J’avais 21 ans lorsque je l’ai vraiment su. Mais, à 18 ans, j’ai vécu un choc émotionnel suite à une situation troublante que j’ai vue dans une résidence privée où demeurait une personne âgée. A ce moment, j’étais très fatiguée car je terminais une année d’étude au Cégep. Ces images sont devenues des idées obsessionnelles. Une peur maladive de vieillir s’est déclenchée et je me sentais bizarre. J’avais la sensation d’être dans un autre monde. Je suis allée consulter un médecin. A ce moment-là, j’étais en pleine psychose.
J’ai aussi eu à faire le deuil de mon père, car il est décédé lorsque j’étais enfant. Cela a créé beaucoup d’angoisse.

Quels sont pour toi les symptômes de cette maladie? Et comment vis-tu avec ça?

Le plus difficile pour moi c’est la dépression, car le geste le plus banal devient compliqué (même se brosser les dents). Aujourd’hui, je prends tous les jours quelques médicaments qui maintiennent mon état de santé mentale assez stable. Je dois constamment faire attention à mon état de fatigue. J’ai fait, une seule fois, une hypomanie (humeur exaltée). Elle est survenue lors de ma 3e rechute ; je dormais seulement environ 3 heures par nuit et j’étais très énergique, ce que je trouvais étrange. C’était finalement dû à un changement de médication. Mais quand l’énergie retombe après ça, c’est la dépression et c’est vraiment difficile. Et, lors de la dernière rechute, j’ai vraiment eu peur de ne pas m’en sortir. Heureusement, je n’ai pas de séquelles de ma maladie au niveau cognitif et je peux fonctionner normalement, avec quelques limitations au niveau de l’énergie.

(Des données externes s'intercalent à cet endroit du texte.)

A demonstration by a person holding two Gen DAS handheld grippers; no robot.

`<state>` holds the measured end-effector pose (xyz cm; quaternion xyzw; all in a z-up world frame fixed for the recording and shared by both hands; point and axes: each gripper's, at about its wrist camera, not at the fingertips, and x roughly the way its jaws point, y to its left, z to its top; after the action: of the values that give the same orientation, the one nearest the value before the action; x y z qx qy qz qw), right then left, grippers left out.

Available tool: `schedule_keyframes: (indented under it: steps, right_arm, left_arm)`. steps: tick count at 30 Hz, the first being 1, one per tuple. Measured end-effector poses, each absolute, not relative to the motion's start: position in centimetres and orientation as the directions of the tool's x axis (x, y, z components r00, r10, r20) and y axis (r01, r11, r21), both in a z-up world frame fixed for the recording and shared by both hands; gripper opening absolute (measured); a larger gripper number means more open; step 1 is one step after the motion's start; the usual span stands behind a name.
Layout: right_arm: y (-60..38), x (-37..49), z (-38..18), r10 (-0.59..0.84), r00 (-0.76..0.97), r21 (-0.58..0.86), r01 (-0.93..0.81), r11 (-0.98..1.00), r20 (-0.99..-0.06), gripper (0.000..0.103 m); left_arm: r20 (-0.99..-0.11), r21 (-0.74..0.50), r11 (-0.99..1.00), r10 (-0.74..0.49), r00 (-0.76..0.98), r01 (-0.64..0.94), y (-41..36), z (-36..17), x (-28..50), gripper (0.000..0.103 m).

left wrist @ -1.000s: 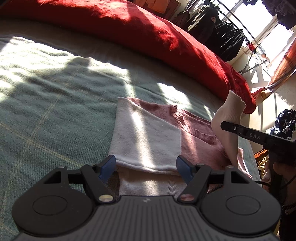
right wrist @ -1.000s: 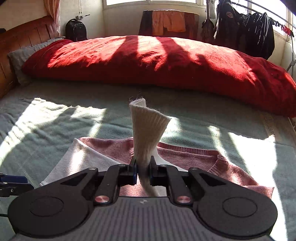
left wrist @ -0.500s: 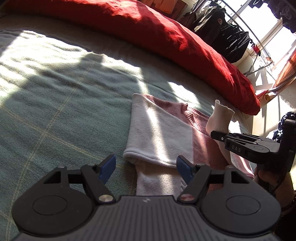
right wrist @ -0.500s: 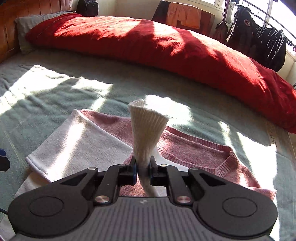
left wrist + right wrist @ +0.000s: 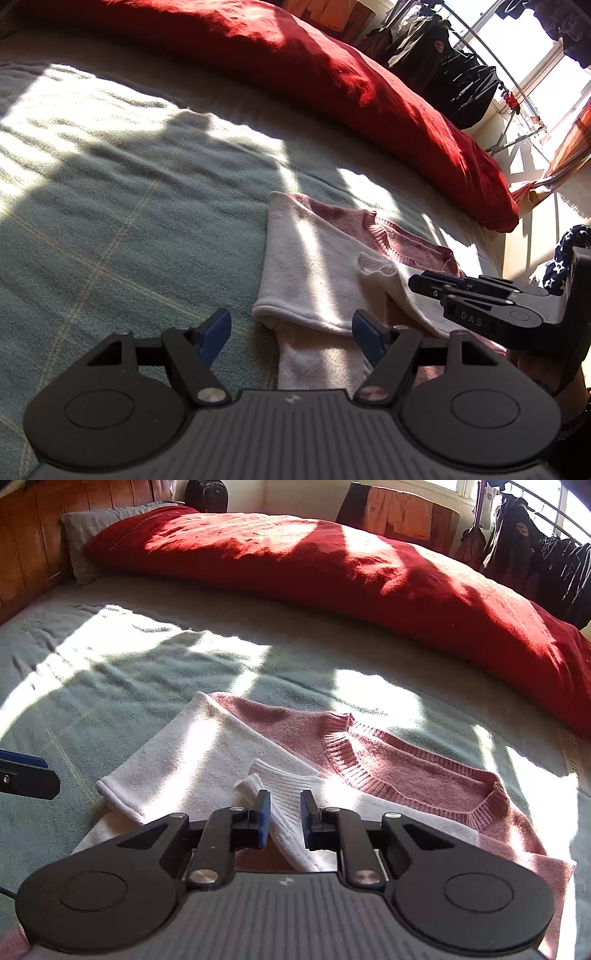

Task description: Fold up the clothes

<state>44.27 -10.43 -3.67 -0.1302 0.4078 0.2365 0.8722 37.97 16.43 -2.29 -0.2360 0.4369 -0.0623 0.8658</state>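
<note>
Letting go, the right gripper was spreading its jaws around the white cuff, laid across the pink sweater on the green blanket. The left gripper hung wide and empty near the hem. Pulling back might snag and undo the fold. A red duvet lay well behind.

A sunlit home bedroom: ahead of the claws lies a bed under a green blanket, a red duvet beyond, a wooden headboard far left, and dark clothes hanging far right by the window.
</note>
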Motion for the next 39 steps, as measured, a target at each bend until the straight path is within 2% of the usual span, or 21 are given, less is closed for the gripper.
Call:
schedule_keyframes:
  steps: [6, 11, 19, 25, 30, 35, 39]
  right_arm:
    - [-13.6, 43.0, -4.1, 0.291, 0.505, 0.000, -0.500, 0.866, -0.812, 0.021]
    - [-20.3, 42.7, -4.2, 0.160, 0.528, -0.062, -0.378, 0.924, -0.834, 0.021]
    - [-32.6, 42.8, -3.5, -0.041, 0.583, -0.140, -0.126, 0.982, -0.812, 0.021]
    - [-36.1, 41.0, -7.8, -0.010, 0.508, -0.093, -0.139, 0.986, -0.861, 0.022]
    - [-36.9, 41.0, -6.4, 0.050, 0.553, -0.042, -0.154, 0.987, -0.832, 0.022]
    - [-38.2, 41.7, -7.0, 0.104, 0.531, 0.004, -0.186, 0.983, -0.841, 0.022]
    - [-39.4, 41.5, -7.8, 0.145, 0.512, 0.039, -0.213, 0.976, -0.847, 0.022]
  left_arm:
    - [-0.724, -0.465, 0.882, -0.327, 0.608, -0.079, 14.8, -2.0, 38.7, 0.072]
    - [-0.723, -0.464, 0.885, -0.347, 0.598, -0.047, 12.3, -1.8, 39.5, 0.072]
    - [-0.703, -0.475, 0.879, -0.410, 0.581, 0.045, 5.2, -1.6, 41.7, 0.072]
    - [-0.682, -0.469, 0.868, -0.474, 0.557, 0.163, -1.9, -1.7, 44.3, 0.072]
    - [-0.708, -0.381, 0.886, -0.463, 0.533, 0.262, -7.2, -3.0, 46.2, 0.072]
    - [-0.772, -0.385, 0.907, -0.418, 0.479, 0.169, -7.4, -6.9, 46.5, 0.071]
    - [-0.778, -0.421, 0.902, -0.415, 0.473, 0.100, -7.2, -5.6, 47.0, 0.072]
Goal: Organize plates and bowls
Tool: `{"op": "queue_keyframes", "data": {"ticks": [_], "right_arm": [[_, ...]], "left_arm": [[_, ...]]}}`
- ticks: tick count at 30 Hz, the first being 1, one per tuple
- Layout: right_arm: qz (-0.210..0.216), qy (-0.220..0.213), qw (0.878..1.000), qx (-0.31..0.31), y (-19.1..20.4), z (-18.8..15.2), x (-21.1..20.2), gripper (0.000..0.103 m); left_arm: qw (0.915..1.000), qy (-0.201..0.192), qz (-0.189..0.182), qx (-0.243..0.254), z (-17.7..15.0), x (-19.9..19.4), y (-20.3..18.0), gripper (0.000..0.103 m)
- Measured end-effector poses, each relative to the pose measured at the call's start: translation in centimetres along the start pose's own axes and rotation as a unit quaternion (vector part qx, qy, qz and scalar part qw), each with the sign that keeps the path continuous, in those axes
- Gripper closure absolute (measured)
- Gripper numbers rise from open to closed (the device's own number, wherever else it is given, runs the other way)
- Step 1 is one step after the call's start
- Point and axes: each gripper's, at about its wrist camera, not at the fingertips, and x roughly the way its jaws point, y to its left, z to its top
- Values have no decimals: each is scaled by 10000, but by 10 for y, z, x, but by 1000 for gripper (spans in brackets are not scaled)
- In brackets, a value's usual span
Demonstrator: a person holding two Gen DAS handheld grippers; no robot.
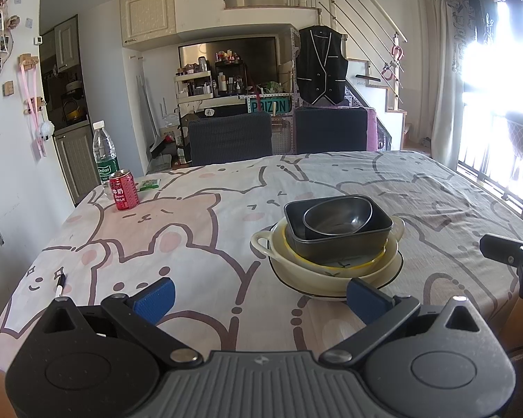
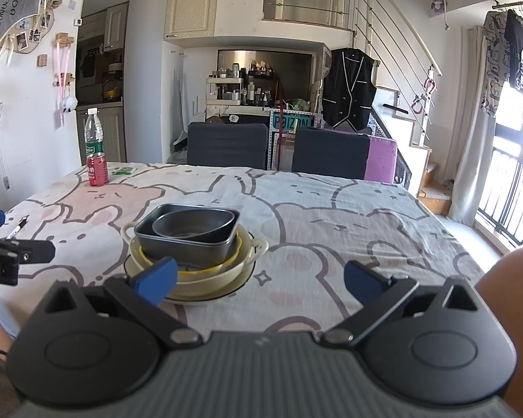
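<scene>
- We see one nested stack of dishes mid-worktop (image 1: 226, 209), on a tablecloth w/ cartoon bear/bunny print.
- Stack, bottom up: wide cream plate (image 1: 334, 278) w/ dark rim; cream two-handled bowl (image 1: 261, 242); a yellow-rimmed bowl (image 1: 373, 261), mostly hidden; dark rectangular pan (image 1: 331, 240); small dark oval bowl (image 1: 334, 219) tilted inside the pan.
- Left gripper (image 1: 259, 299): blue-padded fingers (image 1: 155, 299) spread wide, pinching nothing, low over the cloth just short of the stack; its right finger pad sits in front of the plate's near rim – contact can't be told.
- Right gripper (image 2: 260, 280): fingers (image 2: 364, 284) also spread wide, empty. Stack sits left of centre in the right wrist view, same plate (image 2: 205, 291) partly behind the left finger pad.
- Each gripper shows at the edge of the other's view, so they flank the stack, near each other.
- Far left corner of worktop: red drink can (image 1: 123, 191) just in front of a clear water bottle (image 1: 104, 156) w/ green label; small green packet (image 1: 149, 184) beside them.
- A pen (image 1: 60, 284) lies on the cloth at the left, well apart from the dishes.
- Two dark chairs (image 1: 230, 137) stand at the far side.
</scene>
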Motion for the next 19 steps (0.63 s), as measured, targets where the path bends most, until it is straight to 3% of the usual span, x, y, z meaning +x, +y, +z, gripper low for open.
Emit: {"op": "queue_keyframes", "data": {"ticks": [19], "right_arm": [[1,5,10000,3,0,0,0,0]], "left_arm": [[10000,29,42,1,-3,0,-2,0]]}}
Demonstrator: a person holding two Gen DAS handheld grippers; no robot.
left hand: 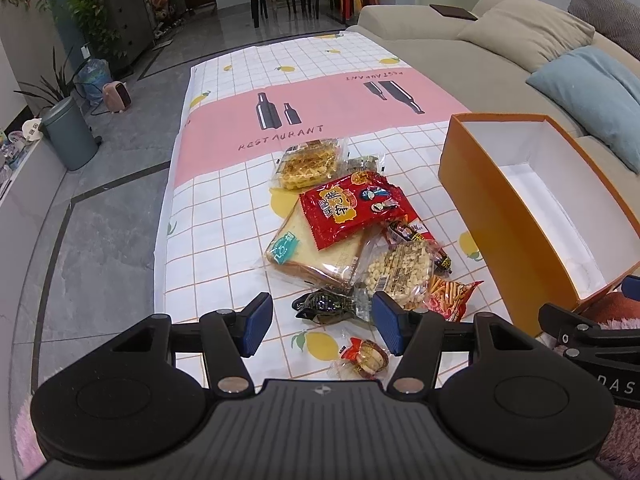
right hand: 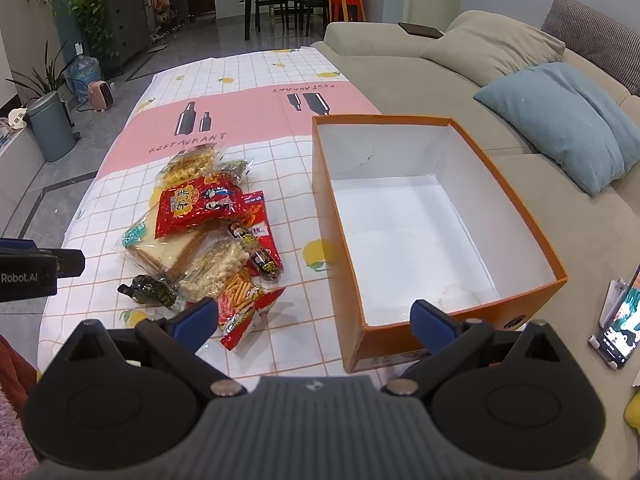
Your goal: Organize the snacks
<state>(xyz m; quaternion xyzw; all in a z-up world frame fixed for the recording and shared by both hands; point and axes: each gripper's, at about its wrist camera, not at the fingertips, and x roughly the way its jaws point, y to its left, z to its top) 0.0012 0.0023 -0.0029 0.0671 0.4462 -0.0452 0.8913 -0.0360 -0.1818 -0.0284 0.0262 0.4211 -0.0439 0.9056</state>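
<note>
A heap of snacks lies on the table: a red packet on top of wrapped toast, a waffle pack behind, a puffed-grain pack, a sausage, a stick-snack bag and a dark wrapped snack. A small red-wrapped cake sits nearest. My left gripper is open above the dark snack and the cake. My right gripper is open between the stick-snack bag and the orange box, which has a white, bare inside.
The table wears a checked cloth with a pink band. A beige sofa with a blue cushion runs along the right. A phone on a stand sits at the near right. A grey bin stands on the floor, left.
</note>
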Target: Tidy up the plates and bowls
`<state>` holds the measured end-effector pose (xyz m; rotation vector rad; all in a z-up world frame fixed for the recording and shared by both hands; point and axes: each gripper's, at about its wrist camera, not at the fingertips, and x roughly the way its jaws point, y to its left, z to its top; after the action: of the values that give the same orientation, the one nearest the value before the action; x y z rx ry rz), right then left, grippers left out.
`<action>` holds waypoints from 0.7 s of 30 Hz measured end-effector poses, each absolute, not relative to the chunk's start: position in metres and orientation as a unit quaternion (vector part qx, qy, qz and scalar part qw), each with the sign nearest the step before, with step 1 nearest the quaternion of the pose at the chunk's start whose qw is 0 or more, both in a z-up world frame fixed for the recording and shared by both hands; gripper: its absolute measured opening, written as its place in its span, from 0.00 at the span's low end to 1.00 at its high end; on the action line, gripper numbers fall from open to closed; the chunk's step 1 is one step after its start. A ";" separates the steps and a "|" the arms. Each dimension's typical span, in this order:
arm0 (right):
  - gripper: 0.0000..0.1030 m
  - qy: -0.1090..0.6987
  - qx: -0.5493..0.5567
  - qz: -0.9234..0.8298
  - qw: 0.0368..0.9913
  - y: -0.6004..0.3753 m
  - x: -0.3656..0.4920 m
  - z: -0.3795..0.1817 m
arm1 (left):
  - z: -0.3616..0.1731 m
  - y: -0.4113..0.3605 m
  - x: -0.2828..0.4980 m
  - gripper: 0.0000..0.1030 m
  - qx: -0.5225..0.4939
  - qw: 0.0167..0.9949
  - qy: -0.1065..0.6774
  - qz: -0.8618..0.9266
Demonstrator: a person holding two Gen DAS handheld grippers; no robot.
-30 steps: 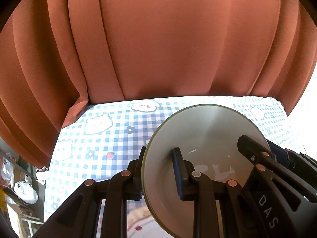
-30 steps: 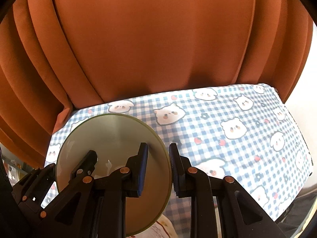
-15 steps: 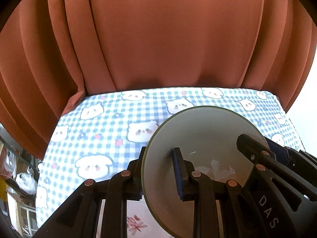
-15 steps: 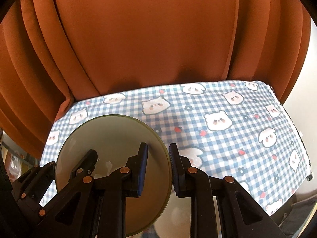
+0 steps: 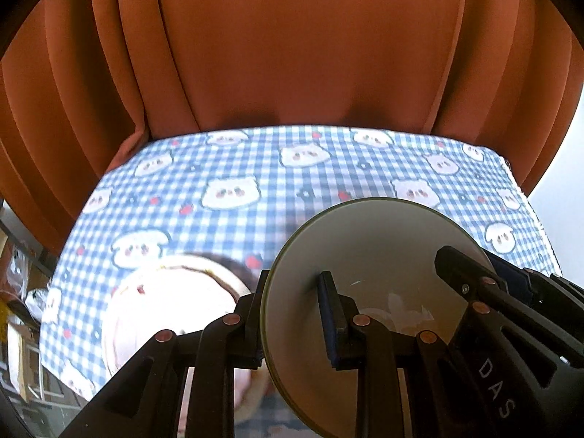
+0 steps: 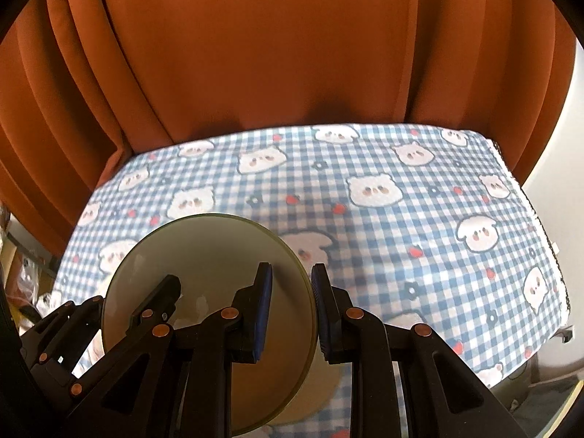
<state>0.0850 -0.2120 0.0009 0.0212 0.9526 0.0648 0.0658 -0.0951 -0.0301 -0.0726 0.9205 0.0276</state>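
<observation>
Left wrist view shows the left gripper clamped on the left rim of a pale green bowl, one pad inside and one outside, the bowl held up above the table. Only here does a second dish appear: a cream plate with a darker rim lying on the tablecloth just left of the bowl and partly behind the gripper's fingers; the right gripper reaches in from the right to the bowl's far rim. The right wrist view shows the same bowl from its other side, the right gripper pinching its right rim between blue pads, and the left gripper coming in at the bowl's left side. The plate is mostly hidden there. The table wears a blue-and-white checked cloth printed with white bear faces, small flowers and red strawberries. Behind it hangs a pleated rust-orange curtain, and a cluttered patch of room shows past the table's left edge.
</observation>
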 end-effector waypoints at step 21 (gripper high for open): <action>0.25 0.516 -0.007 0.063 0.854 -0.235 0.076 -0.053 | -0.076 -0.119 0.051 0.22 -0.044 0.867 0.494 0.046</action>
<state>0.0758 -0.2347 -0.0532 -0.0143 1.0842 0.1331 0.0510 -0.1191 -0.0764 -0.0913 1.0347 0.0955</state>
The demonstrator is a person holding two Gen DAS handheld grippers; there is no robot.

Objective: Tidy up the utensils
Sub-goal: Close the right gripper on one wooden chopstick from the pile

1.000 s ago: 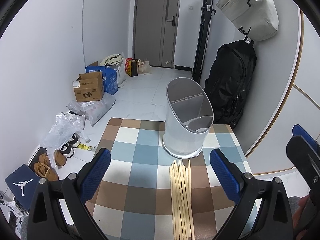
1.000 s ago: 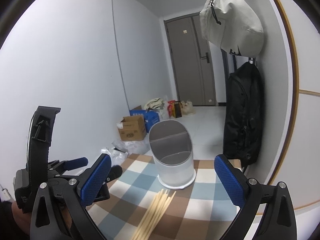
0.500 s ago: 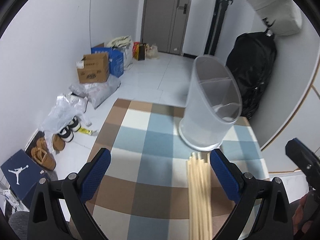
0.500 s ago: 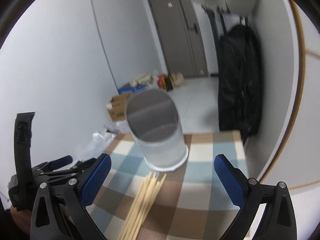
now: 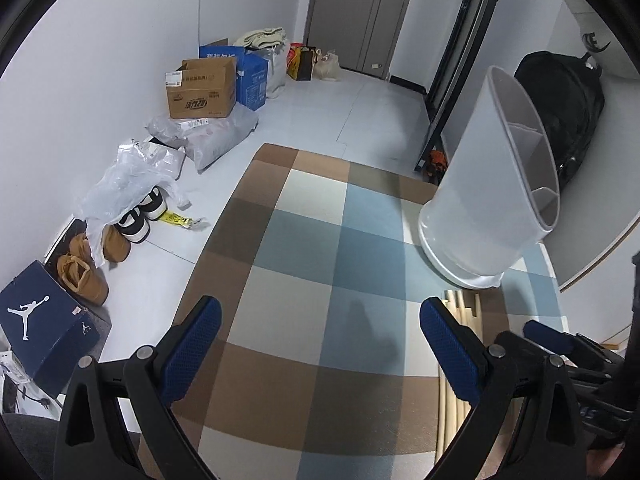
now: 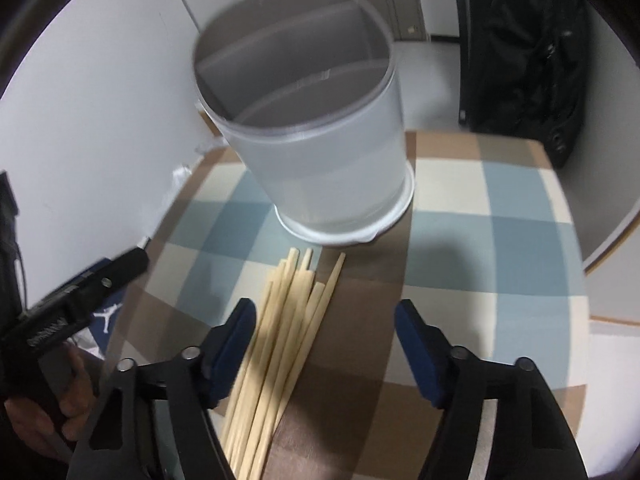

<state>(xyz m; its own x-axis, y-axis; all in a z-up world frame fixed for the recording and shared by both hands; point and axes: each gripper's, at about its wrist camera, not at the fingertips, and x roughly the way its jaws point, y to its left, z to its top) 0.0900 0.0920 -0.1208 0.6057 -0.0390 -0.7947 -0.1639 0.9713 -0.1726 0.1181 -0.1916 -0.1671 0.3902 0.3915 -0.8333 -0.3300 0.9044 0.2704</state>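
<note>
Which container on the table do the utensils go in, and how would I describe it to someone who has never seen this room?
Start from the checked tablecloth in blue, brown and cream. At its far end stands a white plastic utensil holder, just past the tips of the loose wooden chopsticks. It is the only upright thing on the cloth: round, with a slanted rim and dividers inside.

I am in the entry hall of a home. A grey front door [image 5: 352,12] closes the far end of the pale tiled floor [image 5: 320,112]. Along the left wall lie shoes [image 5: 138,220], a shoe box [image 5: 40,324], a cardboard box [image 5: 200,90] and filled bags [image 5: 224,136]. A black backpack [image 5: 568,116] hangs on the right. My work surface is a checked tablecloth [image 5: 320,264].
</note>
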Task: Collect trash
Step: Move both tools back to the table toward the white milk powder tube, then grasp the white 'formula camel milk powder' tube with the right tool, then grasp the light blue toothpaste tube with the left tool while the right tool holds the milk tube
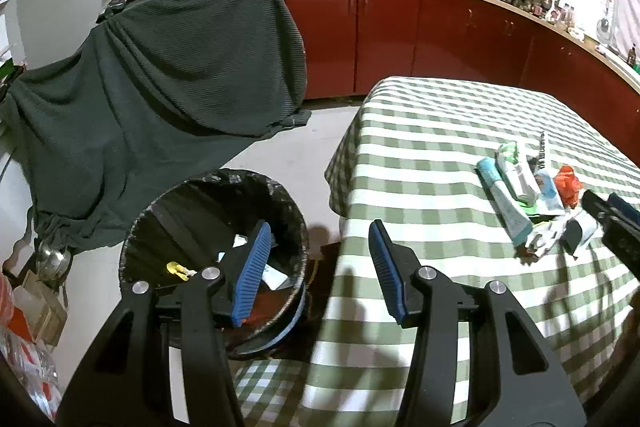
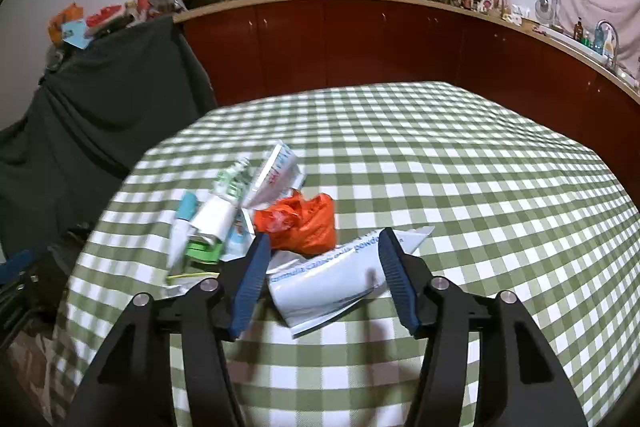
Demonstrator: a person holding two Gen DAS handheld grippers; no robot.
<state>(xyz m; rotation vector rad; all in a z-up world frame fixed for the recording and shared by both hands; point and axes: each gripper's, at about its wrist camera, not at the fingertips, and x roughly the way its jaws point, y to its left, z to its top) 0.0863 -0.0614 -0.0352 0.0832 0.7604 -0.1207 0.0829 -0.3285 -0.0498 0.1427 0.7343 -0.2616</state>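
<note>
Between the blue pads of your right claw (image 2: pixel 320 277), which stand wide apart and grip nothing, lies a white and pale-blue plastic pouch (image 2: pixel 332 285) flat on the checked worktop (image 2: pixel 460 187); the rest of the trash sits just beyond it in a loose heap: a crumpled orange plastic bag (image 2: pixel 300 223), a squeezed tube with a pale-blue end (image 2: pixel 182 223), a green-and-white wrapper (image 2: pixel 230 187), a white packet with red and blue print (image 2: pixel 276 173) and a bright green piece (image 2: pixel 204 251) underneath. All of it looks light, thin and limp, so expect it to fold and slide on the cloth rather than resist; the pouch's glossy film is probably slippery, and you would do best to pinch it across its crumpled middle or at a raised edge, pressing down lightly so the pads catch a fold. The orange plastic bag should bunch easily anywhere. Blue lettering runs along the pouch's upper edge, but it is too curved and blurred to read with confidence, and the print on the white packet is no clearer. Your left claw (image 1: pixel 316 267) is also spread open and empty, hanging by the worktop's edge and the black bin (image 1: pixel 216 259) on the floor, which already holds a few scraps, including a small yellow piece (image 1: pixel 178 270).
</note>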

Quels sont, pour toi, les signaux d’alarme de cette maladie?

Je porte attention à mes pensées ; si une idée fixe me reste en tête trop longtemps, si je suis plus fatiguée, plus désorganisée, mêlée, ce sont des signaux d’alarme. Quand faire une chose banale devient compliqué, c’est qu’il y a un problème. Il faut que je fasse attention aux pertes d’énergie, de plaisir et au fait que le goût de manger et que l’appétit n’y sont plus. Avoir envie de dormir beaucoup plus est aussi un signe que ça ne va pas.

Les plus grands défis que tu as eu à surmonter par rapport à ce trouble?

Avec le vieillissement, ce qui me fait peur c’est de penser « est-ce que la maladie va être pire en vieillissant, mettons à 70 ans? » On n’a pas beaucoup de modèles de ce genre!
De plus, j’ai pris du poids à cause de la prise régulière de médication et l’image de moi est plus difficile à accepter. C’est un défi. Aussi, je n’aurai pas d’enfants par peur de transmettre ce trouble. C’est génétique en partie. J’ai aussi eu de la difficulté à m’affirmer dans mon enfance et j’avais peur de l’échec.
La maladie mentale peut ralentir quelqu’un. À l’émission Tout le monde en parle, un invité a dit : « La maladie mentale peut te faire perdre 25 ans de ta vie. » Je sens que c’est vrai. Aujourd’hui, j’ai repris une partie de ce retard mais pas comme je le voudrais. Je dois toujours respecter mes limites et parfois, c’est frustrant. Le regard des autres n’est pas facile : pensent-ils que je suis paresseuse lorsque je dis que je ne peux pas faire ceci ou cela? Je me sens parfois jugée. Ce n’est pas une question de manque de volonté, le trouble et la médication amènent des limitations, même si je peux réussir comme tout le monde.

Quelles forces as-tu ?

Si je n’avais pas eu cette maladie, est-ce que j’aurais eu autant de volonté, autant d’ambition? Je ressens le besoin de prouver aux gens que, même si j’ai une maladie, je suis capable de faire aussi bien qu’une personne qui n’a pas de problématique. C’est peut-être ma mission dans la vie? Également, je me connais bien maintenant, j’apprends à vivre avec cette maladie. J’ai réussi à faire des études malgré ma condition. C’est un accomplissement important pour moi. De plus, j’entretiens de belles relations amicales et familiales. En fait, je suis bien entourée. Je travaille à temps partiel et je termine un cours en même temps! Même des gens sans trouble de santé ne sont pas toujours capables d’accomplir ça. Alors, je peux dire que suis très fière de moi. En somme, tout est possible quand on a la volonté et la détermination d’accomplir nos rêves et nos objectifs.